PROBLEM TO WORK ON
Only the lines from the first line of the records through the line containing "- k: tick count" belong in the answer. Copy them exactly.

[Data extracted from a collection]

#####

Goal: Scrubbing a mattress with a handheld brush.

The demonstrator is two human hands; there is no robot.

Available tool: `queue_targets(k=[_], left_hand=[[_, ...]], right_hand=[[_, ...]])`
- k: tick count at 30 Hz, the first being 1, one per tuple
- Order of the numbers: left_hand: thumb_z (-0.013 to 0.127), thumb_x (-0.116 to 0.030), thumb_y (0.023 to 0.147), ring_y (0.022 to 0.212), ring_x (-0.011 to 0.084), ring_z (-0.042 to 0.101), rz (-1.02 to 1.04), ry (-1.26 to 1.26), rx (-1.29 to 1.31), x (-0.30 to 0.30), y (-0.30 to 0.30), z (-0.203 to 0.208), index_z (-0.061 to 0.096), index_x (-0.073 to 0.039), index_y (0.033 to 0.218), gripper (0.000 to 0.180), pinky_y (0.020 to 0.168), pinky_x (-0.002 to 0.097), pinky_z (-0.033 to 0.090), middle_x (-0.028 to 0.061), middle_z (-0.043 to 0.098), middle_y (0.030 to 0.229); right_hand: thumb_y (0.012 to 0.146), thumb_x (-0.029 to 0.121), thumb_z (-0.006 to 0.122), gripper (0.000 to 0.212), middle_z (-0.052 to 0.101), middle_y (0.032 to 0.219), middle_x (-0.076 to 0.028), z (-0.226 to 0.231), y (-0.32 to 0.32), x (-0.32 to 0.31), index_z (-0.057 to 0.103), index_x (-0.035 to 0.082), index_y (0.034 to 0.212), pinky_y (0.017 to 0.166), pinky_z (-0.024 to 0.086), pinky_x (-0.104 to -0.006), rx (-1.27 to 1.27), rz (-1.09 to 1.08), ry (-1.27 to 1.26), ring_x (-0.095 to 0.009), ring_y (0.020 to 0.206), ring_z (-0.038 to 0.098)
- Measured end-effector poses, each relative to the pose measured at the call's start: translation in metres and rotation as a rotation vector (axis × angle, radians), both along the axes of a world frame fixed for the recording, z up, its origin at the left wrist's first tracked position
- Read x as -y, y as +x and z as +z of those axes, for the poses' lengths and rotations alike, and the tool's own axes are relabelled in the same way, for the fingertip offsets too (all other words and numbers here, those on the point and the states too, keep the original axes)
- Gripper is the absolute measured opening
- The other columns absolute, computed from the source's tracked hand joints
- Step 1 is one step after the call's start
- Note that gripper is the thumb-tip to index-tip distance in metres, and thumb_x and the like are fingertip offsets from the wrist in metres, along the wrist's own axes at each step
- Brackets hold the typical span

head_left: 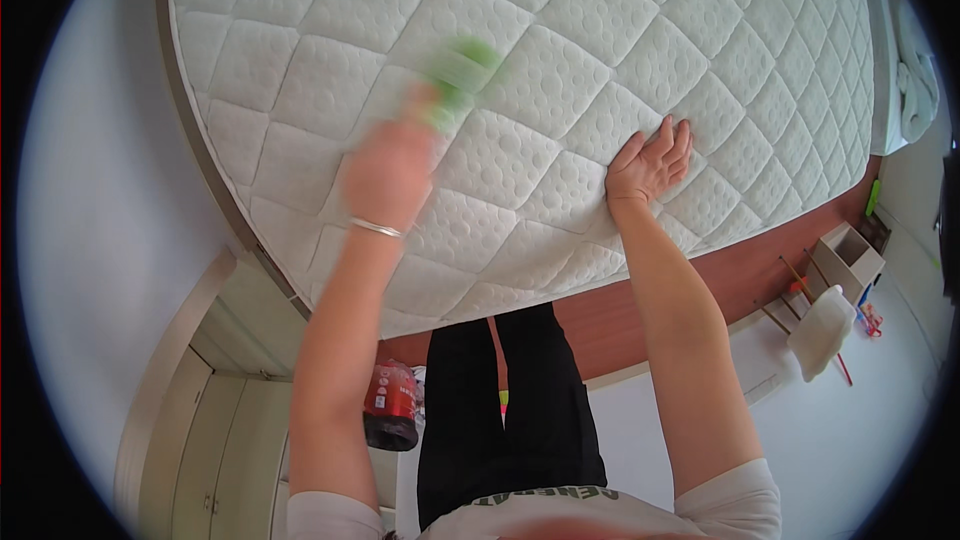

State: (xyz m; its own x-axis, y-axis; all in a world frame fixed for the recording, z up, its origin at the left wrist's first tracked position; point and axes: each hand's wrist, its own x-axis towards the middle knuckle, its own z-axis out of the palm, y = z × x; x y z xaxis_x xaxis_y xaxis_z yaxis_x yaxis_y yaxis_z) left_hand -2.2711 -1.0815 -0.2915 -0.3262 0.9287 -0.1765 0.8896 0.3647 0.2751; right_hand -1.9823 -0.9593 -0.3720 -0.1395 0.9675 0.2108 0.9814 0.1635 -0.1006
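A white quilted mattress spreads out in front of me. My left hand, with a silver bracelet at the wrist, is closed around a green brush, which is over the mattress left of the middle. Motion smears both, so the brush's exact shape and whether it touches the fabric are hard to make out. Farther right, my right hand rests palm down on the mattress near its front edge, fingers spread and holding nothing.
Along the left runs a grey bed edge beside a pale wall. Light cabinets stand at the lower left. By my legs is a red and black package. A white chair and a small open box shelf stand at right.
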Motion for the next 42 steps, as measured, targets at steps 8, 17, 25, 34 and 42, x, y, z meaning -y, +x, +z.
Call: queue_targets(k=[8, 17, 25, 34, 42], left_hand=[[0.058, -0.022, 0.086, 0.065, 0.0287, 0.061, -0.306, -0.234, 0.328, 0.014, 0.052, 0.010, 0.050, -0.020, 0.133, 0.048, 0.056, 0.0424, 0.048, 0.0100, 0.061, 0.075], [0.057, -0.024, 0.089, 0.066, 0.0314, 0.060, 0.167, 0.003, 0.175, 0.049, -0.006, 0.006, 0.054, -0.013, 0.131, 0.044, 0.059, 0.0430, 0.048, 0.0127, 0.064, 0.078], [0.054, -0.024, 0.091, 0.068, 0.0363, 0.061, 0.630, 0.085, 0.088, 0.064, -0.090, 0.015, 0.050, -0.013, 0.134, 0.044, 0.061, 0.0451, 0.049, 0.0165, 0.064, 0.078], [0.056, -0.025, 0.087, 0.063, 0.0326, 0.059, 0.661, 0.052, -0.069, 0.151, -0.126, 0.013, 0.050, -0.020, 0.134, 0.047, 0.057, 0.0458, 0.048, 0.0110, 0.059, 0.071], [0.055, -0.022, 0.087, 0.069, 0.0313, 0.062, 0.132, -0.201, 0.036, 0.127, -0.087, 0.033, 0.061, -0.015, 0.114, 0.029, 0.059, 0.0448, 0.048, 0.0117, 0.062, 0.074]], right_hand=[[0.086, 0.029, 0.048, 0.055, 0.028, 0.145, -0.015, -0.006, -0.006, 0.008, 0.034, 0.007, 0.135, 0.109, 0.014, -0.0501, -0.018, -0.002, -0.013, -0.036, 0.136, 0.021], [0.088, 0.031, 0.046, 0.055, 0.029, 0.146, -0.016, -0.008, -0.005, 0.005, 0.036, 0.006, 0.136, 0.109, 0.016, -0.0500, 0.022, 0.002, 0.019, -0.036, 0.136, 0.023], [0.092, 0.034, 0.040, 0.052, 0.029, 0.147, -0.014, -0.013, -0.004, 0.009, 0.034, 0.009, 0.138, 0.108, 0.018, -0.0487, 0.056, 0.004, 0.051, -0.035, 0.135, 0.025], [0.095, 0.038, 0.036, 0.051, 0.031, 0.145, -0.015, -0.012, -0.008, 0.010, 0.036, 0.008, 0.136, 0.107, 0.020, -0.0492, 0.030, 0.028, 0.066, -0.035, 0.134, 0.027], [0.096, 0.039, 0.034, 0.050, 0.032, 0.146, -0.013, -0.015, 0.004, 0.003, 0.037, 0.009, 0.136, 0.105, 0.023, -0.0470, 0.069, 0.032, 0.102, -0.031, 0.134, 0.029]])
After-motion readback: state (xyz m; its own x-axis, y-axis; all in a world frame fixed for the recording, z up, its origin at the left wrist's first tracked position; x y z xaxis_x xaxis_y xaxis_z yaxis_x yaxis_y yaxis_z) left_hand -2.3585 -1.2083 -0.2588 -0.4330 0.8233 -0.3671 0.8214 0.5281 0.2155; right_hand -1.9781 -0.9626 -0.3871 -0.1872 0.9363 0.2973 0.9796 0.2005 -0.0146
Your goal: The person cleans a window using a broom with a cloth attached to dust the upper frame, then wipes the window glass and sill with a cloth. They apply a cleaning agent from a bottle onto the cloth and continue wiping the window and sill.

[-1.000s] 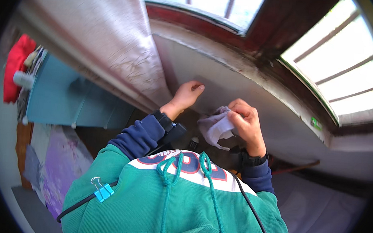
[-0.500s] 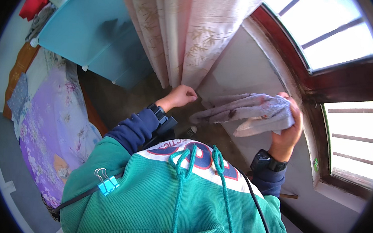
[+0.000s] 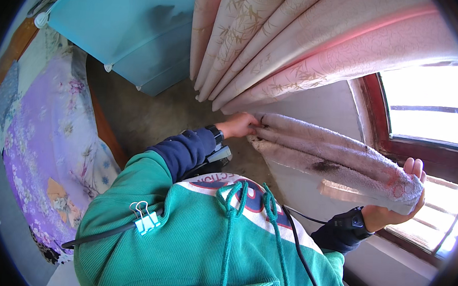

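A pale, fuzzy towel [image 3: 333,154] with dark stains is stretched between my two hands, in front of the wall beneath the window. My left hand [image 3: 239,125] pinches its left end, fingers closed on the cloth just below the curtain's hem. At the other end, my right hand [image 3: 401,198] grips the folded towel, with the palm under it and fingertips curled up behind its edge. Part of the right hand's grip is covered by the cloth. Dark bands circle both wrists.
Pink-and-cream curtains [image 3: 298,47] hang ahead, close to the towel. Right of them is a barred window [image 3: 424,121] with a red-brown frame. A light-blue panelled cabinet [image 3: 126,21] stands at the far left, and a bed with a purple floral cover [image 3: 47,116] lies left.
My left hand has taken hold of the towel's free end, and the cloth is now drawn out. My right hand appears further right and lower. The view has shifted, showing more curtain.
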`<state>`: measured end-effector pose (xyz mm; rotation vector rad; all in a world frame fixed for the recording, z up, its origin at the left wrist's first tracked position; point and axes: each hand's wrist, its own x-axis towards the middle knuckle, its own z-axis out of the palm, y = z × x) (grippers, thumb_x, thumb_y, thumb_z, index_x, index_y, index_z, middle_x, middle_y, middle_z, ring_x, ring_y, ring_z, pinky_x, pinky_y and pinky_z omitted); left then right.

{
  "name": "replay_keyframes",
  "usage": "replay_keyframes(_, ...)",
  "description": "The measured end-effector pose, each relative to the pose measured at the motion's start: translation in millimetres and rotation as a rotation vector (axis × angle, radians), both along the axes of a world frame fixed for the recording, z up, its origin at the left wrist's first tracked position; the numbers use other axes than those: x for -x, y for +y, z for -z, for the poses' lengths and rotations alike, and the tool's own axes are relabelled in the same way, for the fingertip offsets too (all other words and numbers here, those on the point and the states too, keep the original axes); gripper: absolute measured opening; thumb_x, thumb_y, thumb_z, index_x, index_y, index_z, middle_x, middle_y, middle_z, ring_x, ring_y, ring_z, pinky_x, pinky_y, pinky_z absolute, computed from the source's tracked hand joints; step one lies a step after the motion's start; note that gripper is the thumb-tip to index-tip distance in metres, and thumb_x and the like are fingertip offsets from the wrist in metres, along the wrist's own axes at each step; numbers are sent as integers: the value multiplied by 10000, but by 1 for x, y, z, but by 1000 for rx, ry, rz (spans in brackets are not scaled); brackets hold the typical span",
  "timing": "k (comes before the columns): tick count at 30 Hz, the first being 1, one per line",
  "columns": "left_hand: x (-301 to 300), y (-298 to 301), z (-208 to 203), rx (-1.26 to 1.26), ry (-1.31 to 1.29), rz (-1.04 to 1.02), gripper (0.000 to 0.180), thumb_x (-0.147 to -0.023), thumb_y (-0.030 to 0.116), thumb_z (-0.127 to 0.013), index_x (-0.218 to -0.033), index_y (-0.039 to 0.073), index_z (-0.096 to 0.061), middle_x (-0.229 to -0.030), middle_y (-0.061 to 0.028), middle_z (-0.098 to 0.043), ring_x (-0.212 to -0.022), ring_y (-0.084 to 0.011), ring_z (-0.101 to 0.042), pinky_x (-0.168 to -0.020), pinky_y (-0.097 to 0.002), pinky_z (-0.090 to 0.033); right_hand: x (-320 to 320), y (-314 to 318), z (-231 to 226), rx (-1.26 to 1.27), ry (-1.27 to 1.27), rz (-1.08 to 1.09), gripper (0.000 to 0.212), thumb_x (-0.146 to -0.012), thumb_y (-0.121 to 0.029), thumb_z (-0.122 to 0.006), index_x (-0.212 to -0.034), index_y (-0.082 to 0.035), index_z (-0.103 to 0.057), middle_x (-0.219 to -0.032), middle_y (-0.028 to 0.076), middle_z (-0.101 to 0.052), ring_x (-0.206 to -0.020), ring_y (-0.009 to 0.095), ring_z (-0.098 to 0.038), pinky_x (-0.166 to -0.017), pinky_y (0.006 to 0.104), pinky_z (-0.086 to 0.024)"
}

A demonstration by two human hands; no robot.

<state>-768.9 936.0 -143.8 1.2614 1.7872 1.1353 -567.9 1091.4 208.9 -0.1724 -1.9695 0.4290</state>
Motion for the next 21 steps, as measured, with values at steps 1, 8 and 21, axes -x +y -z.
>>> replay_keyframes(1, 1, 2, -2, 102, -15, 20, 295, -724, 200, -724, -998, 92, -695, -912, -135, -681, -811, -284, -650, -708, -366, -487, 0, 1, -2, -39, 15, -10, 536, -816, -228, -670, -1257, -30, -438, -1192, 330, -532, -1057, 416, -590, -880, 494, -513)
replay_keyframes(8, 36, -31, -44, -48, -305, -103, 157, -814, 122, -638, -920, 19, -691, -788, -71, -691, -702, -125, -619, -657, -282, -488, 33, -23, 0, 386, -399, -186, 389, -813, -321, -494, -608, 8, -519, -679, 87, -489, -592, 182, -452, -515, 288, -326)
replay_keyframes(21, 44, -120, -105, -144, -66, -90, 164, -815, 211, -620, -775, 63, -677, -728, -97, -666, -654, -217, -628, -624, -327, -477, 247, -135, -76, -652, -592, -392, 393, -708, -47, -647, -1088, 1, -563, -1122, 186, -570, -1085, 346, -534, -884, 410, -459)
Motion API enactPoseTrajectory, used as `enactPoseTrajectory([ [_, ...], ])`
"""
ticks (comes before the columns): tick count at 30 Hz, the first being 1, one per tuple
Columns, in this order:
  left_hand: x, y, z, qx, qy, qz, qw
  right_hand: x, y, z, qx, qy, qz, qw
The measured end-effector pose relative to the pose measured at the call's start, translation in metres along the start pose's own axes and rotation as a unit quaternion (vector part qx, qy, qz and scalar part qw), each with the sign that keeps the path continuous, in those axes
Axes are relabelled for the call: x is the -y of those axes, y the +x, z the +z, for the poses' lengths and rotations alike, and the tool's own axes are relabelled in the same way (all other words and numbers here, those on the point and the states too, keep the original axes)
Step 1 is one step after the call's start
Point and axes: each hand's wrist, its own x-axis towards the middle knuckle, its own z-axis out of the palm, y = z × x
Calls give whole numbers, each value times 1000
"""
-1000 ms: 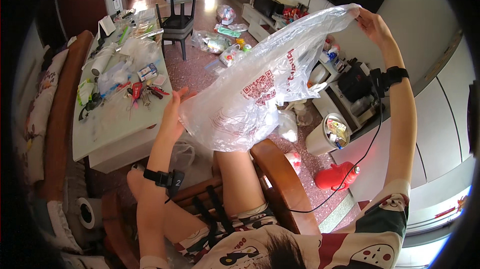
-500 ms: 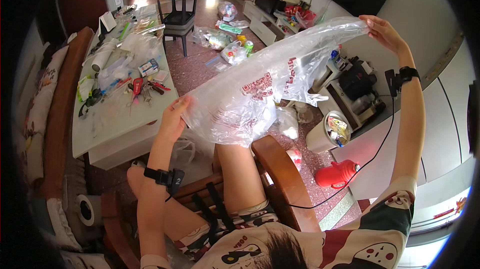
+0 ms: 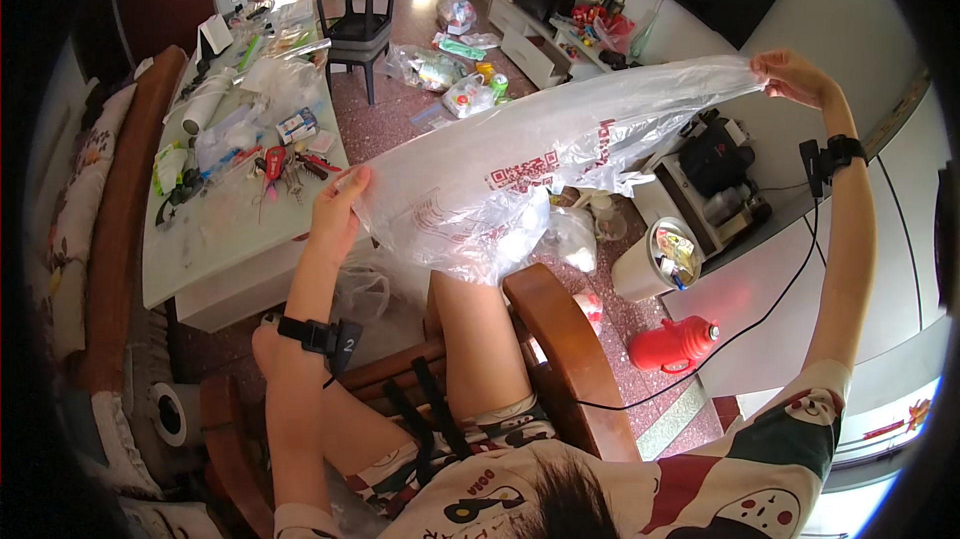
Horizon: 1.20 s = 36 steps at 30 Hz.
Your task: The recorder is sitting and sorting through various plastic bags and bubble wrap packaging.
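A large clear plastic bag [image 3: 470,179] with red printing is stretched taut across the air above my lap. My left hand [image 3: 342,211] pinches its near left corner. Far out to the upper right, my right hand [image 3: 795,79] grips the opposite end between thumb and fingers. The bag's upper edge runs nearly straight between the hands, while its lower part hangs in loose folds over my knee. Each wrist wears a black strap with a small device; a thin cable trails from the right one.
A cluttered glass-topped table [image 3: 230,229] stands at the left. To the right are a white trash bin [image 3: 640,274], a red thermos flask [image 3: 675,345] and a low cabinet. My wooden chair's armrest [image 3: 570,349] rises beside my thigh. Filled plastic bags [image 3: 430,69] lie on the floor ahead.
My right hand has moved outward to the right and slightly down, and my left hand slightly left and up. The bag is pulled wider and tauter between them.
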Motion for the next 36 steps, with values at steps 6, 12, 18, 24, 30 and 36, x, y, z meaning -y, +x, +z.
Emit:
enactPoseTrajectory([
  [6,5,2,-1,8,-59,62,996,5,1,18,-136,-64,-42,988],
  [12,4,-5,8,-30,10,171,985,10,0,10,-60,20,-102,993],
  [18,-1,3,11,-23,37,187,981,24,3,0,-85,-45,-120,988],
  [24,-2,-2,29,12,-19,175,984,34,2,-3,-267,-15,-137,954],
  [30,-5,-8,36,24,-24,155,987,27,26,-36,-318,159,-149,923],
  [36,-6,-22,55,-23,-186,-28,982,31,56,-35,-349,187,-172,902],
])
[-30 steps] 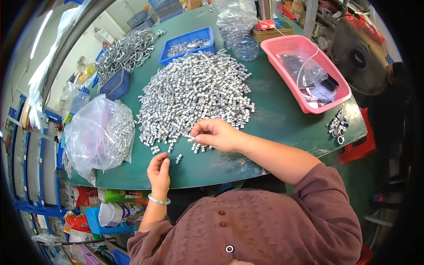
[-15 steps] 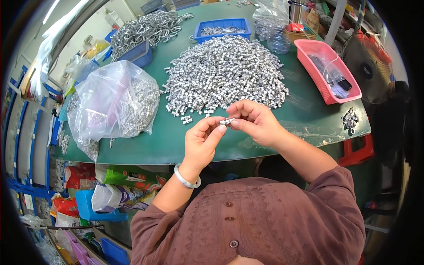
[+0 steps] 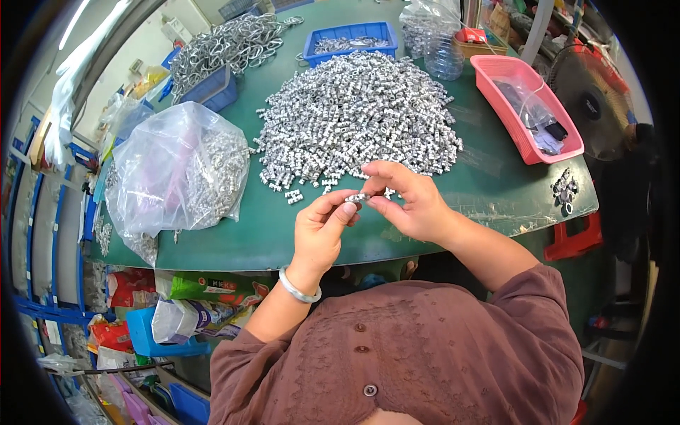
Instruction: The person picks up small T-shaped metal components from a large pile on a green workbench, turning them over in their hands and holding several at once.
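Just in front of the pile, my left hand (image 3: 320, 230) pinches a small silvery metal piece (image 3: 355, 198) between thumb and forefinger. The piece has a short, ridged shape like those heaped behind it. My right hand (image 3: 418, 205) has its thumb and a finger closed at the piece's other end, with the forefinger lifted above. Fingertips partly hide that end. Beyond both hands spreads a large heap of small metal pieces (image 3: 354, 117), with a few strays at its near edge.
A clear plastic bag (image 3: 166, 170) of metal parts lies left on the green table (image 3: 283, 244). Behind are a heap of metal rings (image 3: 227, 53) and a blue tray (image 3: 350, 32). At right stand a pink basket (image 3: 524, 113), small dark rings (image 3: 564, 188) and a fan (image 3: 588, 106).
The metal piece has tilted and shifted slightly left in my fingers. My right thumb and fingers have spread a little. The whole view has shifted slightly.
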Action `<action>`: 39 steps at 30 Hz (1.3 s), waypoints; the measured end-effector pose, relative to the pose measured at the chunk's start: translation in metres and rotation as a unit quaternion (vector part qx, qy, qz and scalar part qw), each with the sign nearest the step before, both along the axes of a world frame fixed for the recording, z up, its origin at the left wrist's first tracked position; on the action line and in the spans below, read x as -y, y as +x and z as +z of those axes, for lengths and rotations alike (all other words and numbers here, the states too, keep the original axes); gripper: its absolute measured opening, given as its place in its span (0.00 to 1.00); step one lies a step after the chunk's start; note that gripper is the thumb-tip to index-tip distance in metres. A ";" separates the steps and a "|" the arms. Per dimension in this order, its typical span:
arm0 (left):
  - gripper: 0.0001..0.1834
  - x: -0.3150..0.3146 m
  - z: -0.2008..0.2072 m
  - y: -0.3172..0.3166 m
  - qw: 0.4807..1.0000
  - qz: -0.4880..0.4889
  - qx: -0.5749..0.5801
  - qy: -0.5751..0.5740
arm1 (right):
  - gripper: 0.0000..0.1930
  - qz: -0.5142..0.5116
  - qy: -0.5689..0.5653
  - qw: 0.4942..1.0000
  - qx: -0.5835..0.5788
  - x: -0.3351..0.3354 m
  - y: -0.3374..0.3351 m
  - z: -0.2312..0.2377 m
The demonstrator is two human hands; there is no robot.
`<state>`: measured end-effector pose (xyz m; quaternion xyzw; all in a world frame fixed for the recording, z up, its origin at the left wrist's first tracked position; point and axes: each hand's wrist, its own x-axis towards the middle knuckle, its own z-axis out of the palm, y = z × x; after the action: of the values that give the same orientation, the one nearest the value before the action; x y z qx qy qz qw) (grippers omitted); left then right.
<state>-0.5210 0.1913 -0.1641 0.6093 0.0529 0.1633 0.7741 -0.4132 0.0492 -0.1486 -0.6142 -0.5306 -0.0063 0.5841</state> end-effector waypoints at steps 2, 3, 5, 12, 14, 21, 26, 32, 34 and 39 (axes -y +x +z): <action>0.10 -0.001 -0.003 0.006 0.999 -0.010 -0.006 -0.031 | 0.23 -0.010 0.000 1.000 0.017 -0.002 0.006 -0.001; 0.10 -0.002 -0.005 0.010 0.998 -0.023 -0.009 -0.063 | 0.23 -0.008 -0.002 1.000 0.016 -0.003 0.010 0.000; 0.10 -0.003 -0.008 0.016 0.995 -0.032 -0.015 -0.090 | 0.23 -0.006 -0.010 1.000 0.023 -0.003 0.016 0.001; 0.08 -0.008 -0.021 0.023 0.966 -0.095 -0.040 -0.236 | 0.18 0.003 -0.025 0.999 0.031 -0.002 0.033 0.003; 0.07 -0.007 -0.024 0.021 0.964 -0.079 -0.042 -0.250 | 0.16 -0.027 -0.038 0.995 0.087 0.000 0.050 -0.006; 0.14 -0.012 -0.036 0.008 0.950 -0.049 -0.039 -0.305 | 0.09 -0.023 -0.219 0.944 0.246 0.003 0.057 -0.031; 0.11 -0.004 -0.033 0.008 0.950 -0.020 -0.080 -0.300 | 0.07 -0.082 -0.257 0.912 0.308 -0.002 0.051 -0.041; 0.07 0.005 -0.032 0.010 0.972 0.036 -0.161 -0.169 | 0.04 -0.078 -0.244 0.931 0.261 -0.004 0.049 -0.045; 0.07 0.006 -0.033 0.010 0.973 0.039 -0.161 -0.158 | 0.05 -0.094 -0.234 0.935 0.250 -0.005 0.048 -0.046; 0.07 0.004 -0.035 0.009 0.977 0.036 -0.160 -0.138 | 0.10 -0.119 -0.242 0.928 0.258 -0.010 0.042 -0.046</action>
<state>-0.5120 0.1875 -0.1995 0.5121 0.2201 0.0829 0.8261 -0.3713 0.0588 -0.1942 -0.7729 -0.5712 -0.1056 0.2556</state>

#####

WRITTEN ANSWER
Goal: Scrubbing a mattress with a handheld brush.

The demonstrator is two human hands; there is no robot.

Available tool: `queue_targets(k=[_], left_hand=[[_, ...]], right_hand=[[_, ...]])`
- k: tick count at 30 Hz, the first being 1, one per tuple

With the output given, the exercise is complete.